Discreetly, he’d followed her.

She lived not far from the university, in an old Spanish-Moorish-style apartment building the man had always liked.

Afterward, he made a point of walking by the building every few days. He’d seen the woman several times, and nodded to her.

The dance had begun.

It had gone on for several weeks, the two of them circling around each other in a strange pavane that was almost like a courtship.

They began nodding to each other, then saying hello.

He had begun to absorb the routines of her life, and found her—as he found most people—to be pathetically predictable.

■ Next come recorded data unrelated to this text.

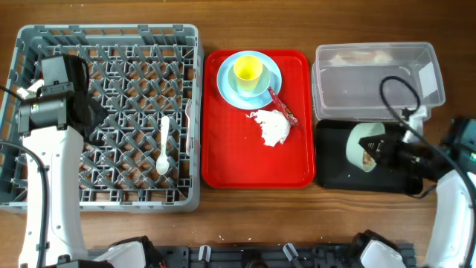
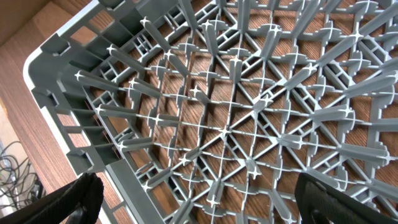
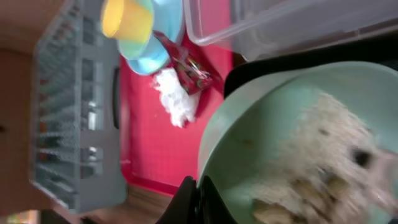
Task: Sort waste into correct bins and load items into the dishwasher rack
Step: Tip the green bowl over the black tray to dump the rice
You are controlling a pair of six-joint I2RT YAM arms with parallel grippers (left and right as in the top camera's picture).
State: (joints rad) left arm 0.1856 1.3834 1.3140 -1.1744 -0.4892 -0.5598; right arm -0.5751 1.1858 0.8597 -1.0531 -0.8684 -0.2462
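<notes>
Your L jaws hang wide over the rack (image 1: 111,31), frame left, spoon (image 1: 163,145) lying inside. Ctr: cup (image 1: 248,71) on plate (image 1: 227,83), wrapper (image 1: 282,106) & napkin (image 1: 273,128) on red tray (image 1: 223,171). Lower right: R jaws pinch the green bowl (image 1: 363,143) by its rim, tilted over black tray (image 1: 335,177).

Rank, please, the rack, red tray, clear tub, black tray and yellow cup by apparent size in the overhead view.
1. rack
2. red tray
3. clear tub and black tray, about alike; the tray is partly hidden
4. yellow cup
</notes>
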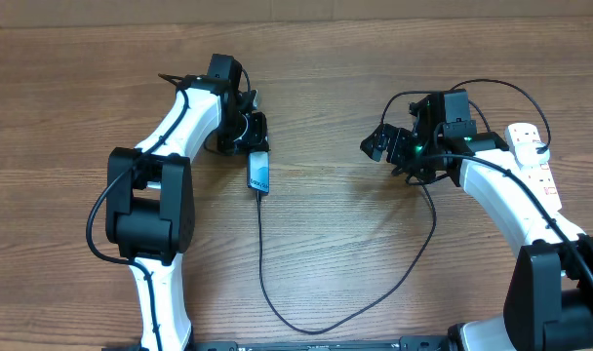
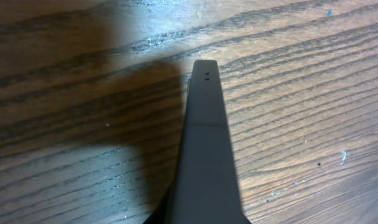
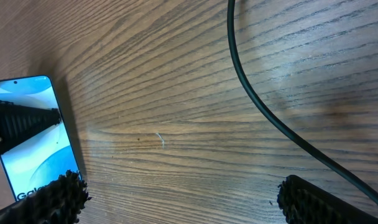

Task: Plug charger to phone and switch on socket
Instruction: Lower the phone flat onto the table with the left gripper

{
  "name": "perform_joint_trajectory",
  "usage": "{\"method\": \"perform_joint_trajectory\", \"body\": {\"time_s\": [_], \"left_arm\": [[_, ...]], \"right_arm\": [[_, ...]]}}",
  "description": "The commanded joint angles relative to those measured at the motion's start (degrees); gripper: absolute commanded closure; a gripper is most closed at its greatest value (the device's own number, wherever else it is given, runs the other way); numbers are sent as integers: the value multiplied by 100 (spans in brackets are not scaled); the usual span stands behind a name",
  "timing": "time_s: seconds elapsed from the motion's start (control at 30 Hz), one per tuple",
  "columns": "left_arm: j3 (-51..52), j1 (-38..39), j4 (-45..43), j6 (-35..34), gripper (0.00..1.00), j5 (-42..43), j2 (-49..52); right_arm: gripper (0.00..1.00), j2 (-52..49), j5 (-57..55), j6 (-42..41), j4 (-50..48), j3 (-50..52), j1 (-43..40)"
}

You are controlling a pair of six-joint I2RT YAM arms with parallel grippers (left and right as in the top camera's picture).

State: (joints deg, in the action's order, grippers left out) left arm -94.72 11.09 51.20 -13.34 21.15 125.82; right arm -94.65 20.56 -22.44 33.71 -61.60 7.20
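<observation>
The phone (image 1: 259, 174) lies face up on the wooden table with its blue screen lit; it also shows at the left edge of the right wrist view (image 3: 33, 149). The charger's thin black cable (image 1: 277, 307) runs from the phone's near end in a wide loop to the right arm, and crosses the right wrist view (image 3: 257, 106). I cannot tell whether its tip is seated. My left gripper (image 1: 250, 132) is shut just beyond the phone's far end, a single dark wedge (image 2: 206, 68) holding nothing. My right gripper (image 1: 382, 146) hangs open (image 3: 189, 202) over bare wood. The white socket (image 1: 531, 151) lies at the far right.
A dark tapered tip (image 3: 27, 121) overlaps the phone's screen in the right wrist view. The right arm's white link (image 1: 501, 190) lies across the socket's near side. The arm bases (image 1: 150, 210) stand at the front left and front right.
</observation>
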Motion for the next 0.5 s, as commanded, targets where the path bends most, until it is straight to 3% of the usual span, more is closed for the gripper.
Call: {"method": "perform_joint_trajectory", "body": {"time_s": [0.0,0.27,0.47], "left_arm": [[-15,133,-24,-109,96,-63,-7],[-15,170,57,-208,94,-487,-2],[-15,170,63,-205,82,-525,-2]], "right_arm": [[0,26,-61,20,-17,-70,-20],[0,26,-61,20,-17,-70,-20],[0,26,-61,20,-17,-70,-20]]}}
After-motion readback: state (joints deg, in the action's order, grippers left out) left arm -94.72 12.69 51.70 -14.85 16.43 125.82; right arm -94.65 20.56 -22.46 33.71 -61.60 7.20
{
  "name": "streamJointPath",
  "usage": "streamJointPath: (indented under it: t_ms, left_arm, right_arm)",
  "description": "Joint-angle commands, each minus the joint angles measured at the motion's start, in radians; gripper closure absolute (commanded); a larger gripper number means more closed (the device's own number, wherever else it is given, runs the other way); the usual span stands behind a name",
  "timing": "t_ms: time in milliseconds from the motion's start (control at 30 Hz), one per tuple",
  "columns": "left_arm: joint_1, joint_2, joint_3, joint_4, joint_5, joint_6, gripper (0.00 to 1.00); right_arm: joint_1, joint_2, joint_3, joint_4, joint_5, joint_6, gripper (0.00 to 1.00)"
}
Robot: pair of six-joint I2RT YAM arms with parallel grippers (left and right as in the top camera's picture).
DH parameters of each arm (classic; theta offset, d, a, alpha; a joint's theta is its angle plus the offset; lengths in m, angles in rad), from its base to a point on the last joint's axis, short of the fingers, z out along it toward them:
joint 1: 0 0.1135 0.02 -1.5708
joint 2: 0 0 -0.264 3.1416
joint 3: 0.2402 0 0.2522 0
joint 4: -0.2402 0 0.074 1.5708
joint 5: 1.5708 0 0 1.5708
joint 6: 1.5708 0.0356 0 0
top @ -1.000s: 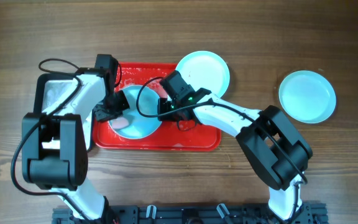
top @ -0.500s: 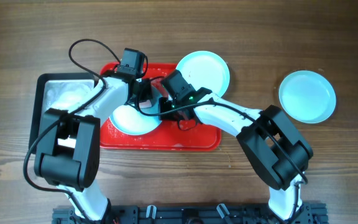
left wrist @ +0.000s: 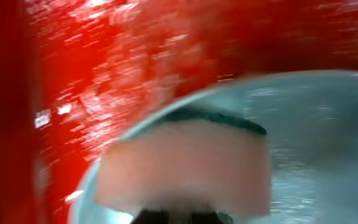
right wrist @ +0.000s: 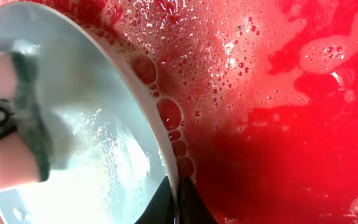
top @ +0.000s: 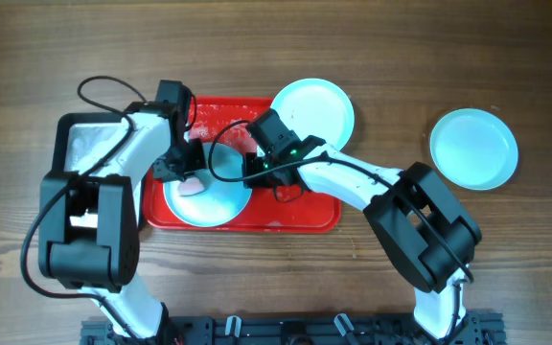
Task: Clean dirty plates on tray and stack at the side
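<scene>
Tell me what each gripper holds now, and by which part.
The right gripper pinches the plate on the tray by its rim. The left gripper holds a pink sponge, seemingly by its near end.

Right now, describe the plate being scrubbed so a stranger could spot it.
Find the red tray in the middle of the wooden table. In its left half lies a wet, soapy turquoise plate. Only this one has a pink sponge on it; the second plate overlaps the tray's top right corner, the third plate sits alone far right.
</scene>
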Motion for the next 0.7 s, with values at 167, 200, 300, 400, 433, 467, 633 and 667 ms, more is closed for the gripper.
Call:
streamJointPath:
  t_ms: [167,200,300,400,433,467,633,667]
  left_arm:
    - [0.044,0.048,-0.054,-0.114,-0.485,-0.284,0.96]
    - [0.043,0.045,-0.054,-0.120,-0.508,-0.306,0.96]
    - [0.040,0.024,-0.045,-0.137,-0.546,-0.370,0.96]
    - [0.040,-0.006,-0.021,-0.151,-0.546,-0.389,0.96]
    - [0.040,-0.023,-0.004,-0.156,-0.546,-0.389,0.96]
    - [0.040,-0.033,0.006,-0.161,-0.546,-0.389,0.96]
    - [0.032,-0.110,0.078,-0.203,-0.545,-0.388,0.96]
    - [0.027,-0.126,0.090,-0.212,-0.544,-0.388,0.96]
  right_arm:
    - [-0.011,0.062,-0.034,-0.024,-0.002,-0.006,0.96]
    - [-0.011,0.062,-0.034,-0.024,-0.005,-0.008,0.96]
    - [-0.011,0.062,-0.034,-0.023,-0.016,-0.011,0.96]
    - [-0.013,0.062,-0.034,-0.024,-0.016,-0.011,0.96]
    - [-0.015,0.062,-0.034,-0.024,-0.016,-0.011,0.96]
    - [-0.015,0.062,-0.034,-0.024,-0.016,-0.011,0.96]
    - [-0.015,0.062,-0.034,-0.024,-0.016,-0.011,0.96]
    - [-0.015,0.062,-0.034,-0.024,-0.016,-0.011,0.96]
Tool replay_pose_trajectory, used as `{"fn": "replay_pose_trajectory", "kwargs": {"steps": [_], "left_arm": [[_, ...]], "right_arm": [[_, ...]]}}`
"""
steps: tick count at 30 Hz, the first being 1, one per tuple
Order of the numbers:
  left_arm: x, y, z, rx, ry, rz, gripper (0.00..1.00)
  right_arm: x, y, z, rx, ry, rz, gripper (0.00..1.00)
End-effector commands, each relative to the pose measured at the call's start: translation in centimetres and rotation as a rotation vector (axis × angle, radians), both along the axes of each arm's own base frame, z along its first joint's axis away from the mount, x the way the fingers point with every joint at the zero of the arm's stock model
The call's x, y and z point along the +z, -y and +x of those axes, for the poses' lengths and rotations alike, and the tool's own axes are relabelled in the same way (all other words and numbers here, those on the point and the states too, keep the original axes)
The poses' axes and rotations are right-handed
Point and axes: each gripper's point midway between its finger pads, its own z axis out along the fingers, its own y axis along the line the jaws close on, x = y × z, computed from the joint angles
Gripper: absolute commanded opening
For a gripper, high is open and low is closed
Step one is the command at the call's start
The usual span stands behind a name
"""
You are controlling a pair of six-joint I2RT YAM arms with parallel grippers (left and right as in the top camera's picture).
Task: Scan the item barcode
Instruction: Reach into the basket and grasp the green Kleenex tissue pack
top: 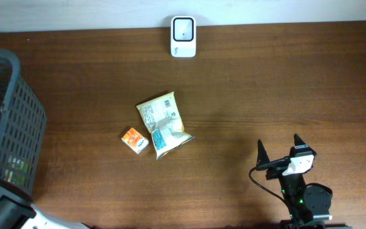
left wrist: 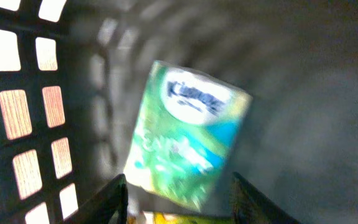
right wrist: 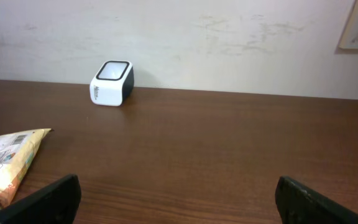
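Your left hand (left wrist: 178, 179) is down inside the dark mesh basket (left wrist: 27, 118), which stands at the left edge of the tabletop (top: 284, 83). In the left wrist view a green tissue pack (left wrist: 188, 140) with a white oval label near its top sits tilted between the two fingers. One finger (left wrist: 118, 196) is just beside the pack's lower left edge and the other is just beside its lower right edge. That view is blurred, so you cannot tell whether the fingers press on the pack or merely flank it. Something yellow shows under the pack at the bottom of the picture, too little of it to name. From overhead, only the left arm (top: 5, 213) shows, at the lower left corner by the basket (top: 24, 121); the hand and the pack are hidden there.

Your right hand (top: 278, 141) is at the lower right, spread wide with nothing between its fingers. It is well apart from everything else on the tabletop.

The scanner (top: 183, 37), white with a dark window, stands at the far edge, roughly mid-width; the right wrist view shows it (right wrist: 112, 83) against the pale wall. A snack bag (top: 162, 124) lies flat near the middle, and a small orange box (top: 134, 140) is just beside its lower left corner. One corner of the bag (right wrist: 8, 155) shows at the left edge of the right wrist view.
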Motion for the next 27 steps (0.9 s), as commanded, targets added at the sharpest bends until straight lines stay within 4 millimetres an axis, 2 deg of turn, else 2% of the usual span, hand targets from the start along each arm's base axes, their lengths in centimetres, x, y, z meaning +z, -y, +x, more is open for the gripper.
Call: {"fn": "replay_pose_trajectory", "kwargs": {"steps": [1,2,4,6,7,10,11,12,13,14,18,19,20,21,22,23,24,25,26,27], "left_arm": [[-2.6,-0.5,-1.8,0.026,-0.059,-0.044,0.29],[-3.0,-0.5,-1.8,0.026,-0.066,-0.054,0.22],[-3.4,-0.5,-1.8,0.026,-0.069,-0.059,0.21],[-3.4,-0.5,-1.8,0.026,-0.068,-0.058,0.11],[-3.4,-0.4,-1.7,0.026,-0.061,-0.063,0.0],[-3.6,-0.3,-1.5,0.024,-0.049,-0.075,0.0],[-3.7,0.0,-0.8,-0.006,-0.019,-0.098,0.01],[-3.9,0.0,0.3,-0.056,0.03,-0.118,0.31],[-3.9,-0.2,0.7,-0.09,0.042,-0.117,0.49],[-3.9,-0.3,0.7,-0.097,0.041,-0.115,0.57],[-3.8,-0.9,0.7,-0.123,0.027,-0.089,0.57],[-3.8,-0.9,0.7,-0.132,0.025,-0.09,0.52],[-3.8,-0.9,0.7,-0.132,0.025,-0.091,0.31],[-3.8,-0.9,0.7,-0.132,0.025,-0.09,0.17],[-3.8,-0.9,0.7,-0.132,0.025,-0.091,0.08],[-3.8,-0.9,0.7,-0.132,0.025,-0.091,0.08],[-3.9,-0.9,0.7,-0.132,0.024,-0.092,0.2],[-4.0,-0.8,0.7,-0.132,0.026,-0.095,0.17],[-4.1,-0.8,0.8,-0.133,0.028,-0.099,0.0],[-4.1,-0.7,0.8,-0.134,0.032,-0.104,0.0]], "right_arm": [[-0.2,-0.1,0.0,0.005,-0.004,0.004,0.99],[-0.2,-0.1,0.0,0.005,-0.004,0.004,0.99],[-0.2,-0.1,0.0,0.005,-0.004,0.004,0.99],[-0.2,-0.1,0.0,0.005,-0.004,0.004,0.99],[-0.2,-0.1,0.0,0.005,-0.004,0.004,0.99],[-0.2,-0.1,0.0,0.005,-0.004,0.004,0.99],[-0.2,-0.1,0.0,0.005,-0.004,0.004,0.99],[-0.2,-0.1,0.0,0.005,-0.003,0.004,0.99],[-0.2,-0.1,0.0,0.005,-0.004,0.004,0.99],[-0.2,-0.1,0.0,0.005,-0.004,0.004,0.99],[-0.2,-0.1,0.0,0.005,-0.004,0.004,0.99],[-0.2,-0.1,0.0,0.005,-0.003,0.004,0.99],[-0.2,-0.1,0.0,0.005,-0.004,0.004,0.99],[-0.2,-0.1,0.0,0.005,-0.003,0.004,0.99],[-0.2,-0.1,0.0,0.005,-0.004,0.004,0.99],[-0.2,-0.1,0.0,0.005,-0.004,0.004,0.99],[-0.2,-0.1,0.0,0.005,-0.003,0.004,0.99],[-0.2,-0.1,0.0,0.005,-0.004,0.004,0.99],[-0.2,-0.1,0.0,0.005,-0.004,0.004,0.99],[-0.2,-0.1,0.0,0.005,-0.004,0.004,0.99]]}}
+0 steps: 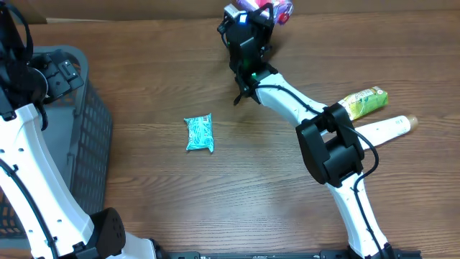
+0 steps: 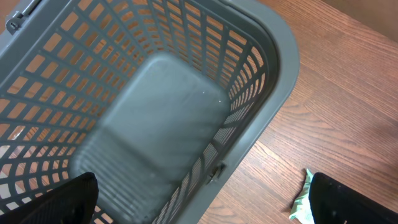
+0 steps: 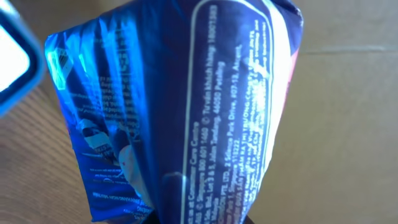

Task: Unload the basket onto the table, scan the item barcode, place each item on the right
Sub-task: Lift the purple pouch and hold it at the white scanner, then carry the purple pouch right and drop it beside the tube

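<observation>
**A thin pinch on slick film, and no barcode showing**

We are pinching the blue packet (image 3: 186, 112) in the right gripper (image 1: 260, 13). Its jaws are standing nearly shut on the packet's near edge, so the packet is reaching out ahead of them and filling the wrist view. Only fine print is facing us and we are seeing no barcode, so a scan could be failing simply because the wrong face is pointing outward. The film is creasing and shining, and we are judging that glare or a fold across the bars could be spoiling a read. So narrow a hold on slick film could also be letting it slip or flop during a quick turn.

Just left of the packet a white shape (image 3: 12, 62) is showing; we cannot tell what it is. Well behind the jaws, the teal packet (image 1: 200, 133), green packet (image 1: 365, 101) and tube (image 1: 384, 128) are lying on the table. The left gripper (image 2: 205, 208) is hanging with its jaws wide and empty above the basket (image 2: 273, 74).
</observation>
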Controlling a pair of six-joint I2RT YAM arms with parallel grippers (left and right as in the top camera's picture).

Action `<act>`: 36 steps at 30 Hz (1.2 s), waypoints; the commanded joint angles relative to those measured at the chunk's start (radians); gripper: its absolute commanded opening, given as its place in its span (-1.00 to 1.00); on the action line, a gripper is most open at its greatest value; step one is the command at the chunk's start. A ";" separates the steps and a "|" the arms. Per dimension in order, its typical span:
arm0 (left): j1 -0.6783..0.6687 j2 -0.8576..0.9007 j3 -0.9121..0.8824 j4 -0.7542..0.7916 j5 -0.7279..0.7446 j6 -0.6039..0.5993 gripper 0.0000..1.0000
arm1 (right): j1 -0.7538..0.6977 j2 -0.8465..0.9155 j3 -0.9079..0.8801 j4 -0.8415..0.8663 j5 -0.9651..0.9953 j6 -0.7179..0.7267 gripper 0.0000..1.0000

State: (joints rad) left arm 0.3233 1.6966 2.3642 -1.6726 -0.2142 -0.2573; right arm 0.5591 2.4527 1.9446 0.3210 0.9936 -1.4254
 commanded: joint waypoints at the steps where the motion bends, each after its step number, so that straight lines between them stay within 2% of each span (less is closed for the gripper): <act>1: 0.003 0.007 -0.002 0.002 -0.006 0.011 0.99 | 0.013 -0.002 0.006 0.019 -0.002 -0.015 -0.93; 7: 0.003 0.007 -0.002 0.002 -0.006 0.011 0.99 | 0.018 -0.002 0.006 0.074 0.019 -0.024 -0.93; 24: 0.003 0.007 -0.002 0.002 -0.006 0.011 0.99 | 0.043 -0.007 0.006 0.075 0.042 -0.022 -0.93; 30: 0.003 0.007 -0.002 0.002 -0.006 0.011 0.99 | 0.091 -0.080 0.006 0.072 0.050 0.042 -0.93; 33: 0.003 0.007 -0.002 0.002 -0.006 0.011 0.99 | 0.116 -0.141 0.006 -0.006 0.061 0.099 -0.93; 36: 0.003 0.007 -0.002 0.002 -0.006 0.011 0.99 | 0.146 -0.212 0.006 -0.195 0.042 0.208 -0.93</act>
State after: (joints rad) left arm 0.3233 1.6966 2.3642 -1.6722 -0.2142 -0.2573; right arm 0.6704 2.3981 1.9411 0.2214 1.0328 -1.3624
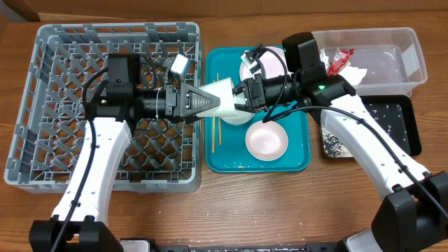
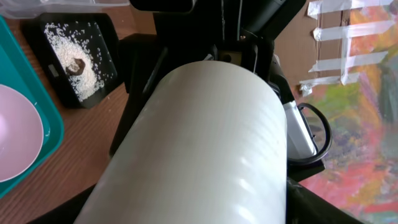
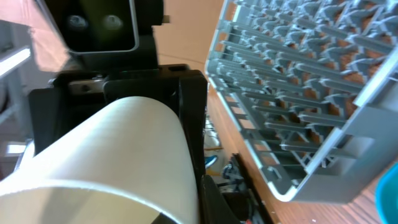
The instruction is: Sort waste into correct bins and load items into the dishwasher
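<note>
A small white cup (image 1: 225, 98) hangs sideways over the teal tray's left edge, between both grippers. My left gripper (image 1: 212, 102) is shut on its body; the cup (image 2: 199, 149) fills the left wrist view. My right gripper (image 1: 241, 94) grips its rim end, and the cup (image 3: 106, 155) looms large in the right wrist view. The grey dish rack (image 1: 49, 105) stands at the left and also shows in the right wrist view (image 3: 298, 93). A pinkish bowl (image 1: 266, 140), another pale dish (image 1: 257, 66) and the chopsticks (image 1: 215, 133) lie on the tray.
The teal tray (image 1: 297, 162) sits mid-table. The clear tub (image 1: 402, 56) at the back right holds a red-and-white wrapper (image 1: 340, 61) and white paper (image 1: 355, 73). The black tray (image 1: 409, 133) holds rice grains (image 2: 78, 46) and a brown lump (image 2: 76, 65).
</note>
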Robot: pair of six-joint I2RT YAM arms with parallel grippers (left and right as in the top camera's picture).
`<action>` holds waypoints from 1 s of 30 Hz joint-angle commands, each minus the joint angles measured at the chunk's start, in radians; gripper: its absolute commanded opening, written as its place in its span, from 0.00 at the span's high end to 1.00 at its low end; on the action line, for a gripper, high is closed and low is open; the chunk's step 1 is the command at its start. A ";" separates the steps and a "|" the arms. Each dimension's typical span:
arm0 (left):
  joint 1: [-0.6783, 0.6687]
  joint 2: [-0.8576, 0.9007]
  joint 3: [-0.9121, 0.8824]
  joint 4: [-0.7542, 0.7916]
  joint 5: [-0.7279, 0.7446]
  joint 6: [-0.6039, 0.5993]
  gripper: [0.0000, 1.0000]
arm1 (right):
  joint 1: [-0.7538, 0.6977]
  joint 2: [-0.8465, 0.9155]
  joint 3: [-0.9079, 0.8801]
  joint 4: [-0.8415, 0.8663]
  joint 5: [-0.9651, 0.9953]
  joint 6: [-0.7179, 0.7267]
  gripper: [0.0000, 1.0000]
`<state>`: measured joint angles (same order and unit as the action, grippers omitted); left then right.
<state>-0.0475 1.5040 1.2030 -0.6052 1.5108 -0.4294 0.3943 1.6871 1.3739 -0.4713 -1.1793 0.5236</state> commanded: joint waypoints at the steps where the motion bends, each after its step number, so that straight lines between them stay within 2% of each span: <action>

Today, for instance, being a bright and cheerful Sunday, he was almost certain the woman would take lunch in a bag and go to bask in the rare warmth on the lawn of the university, where she would pretend to be reading a book while actually watching for a man—nearly any man, he had discovered—to show interest in her.

Today he would be the man to show interest.

Today the dance would end.

He left his car at home that morning, taking the motor home he’d bought four years ago, when the study had commenced. Perfect for field trips, he often drove it into the mountains even on weekends when he wasn’t working on his research, parking it near any one of hundreds of babbling streams while he indulged himself in his only passion outside of his project: fly-fishing.

Today he drove the motor home up to the university, parked it in the nearly deserted depths of the cavernous garage, and locked it. Taking his own lunch and two bottles of lemon-flavored sparkling water with him, he climbed the stairs to the surface and started across the lawn toward the spot that was the woman’s favorite.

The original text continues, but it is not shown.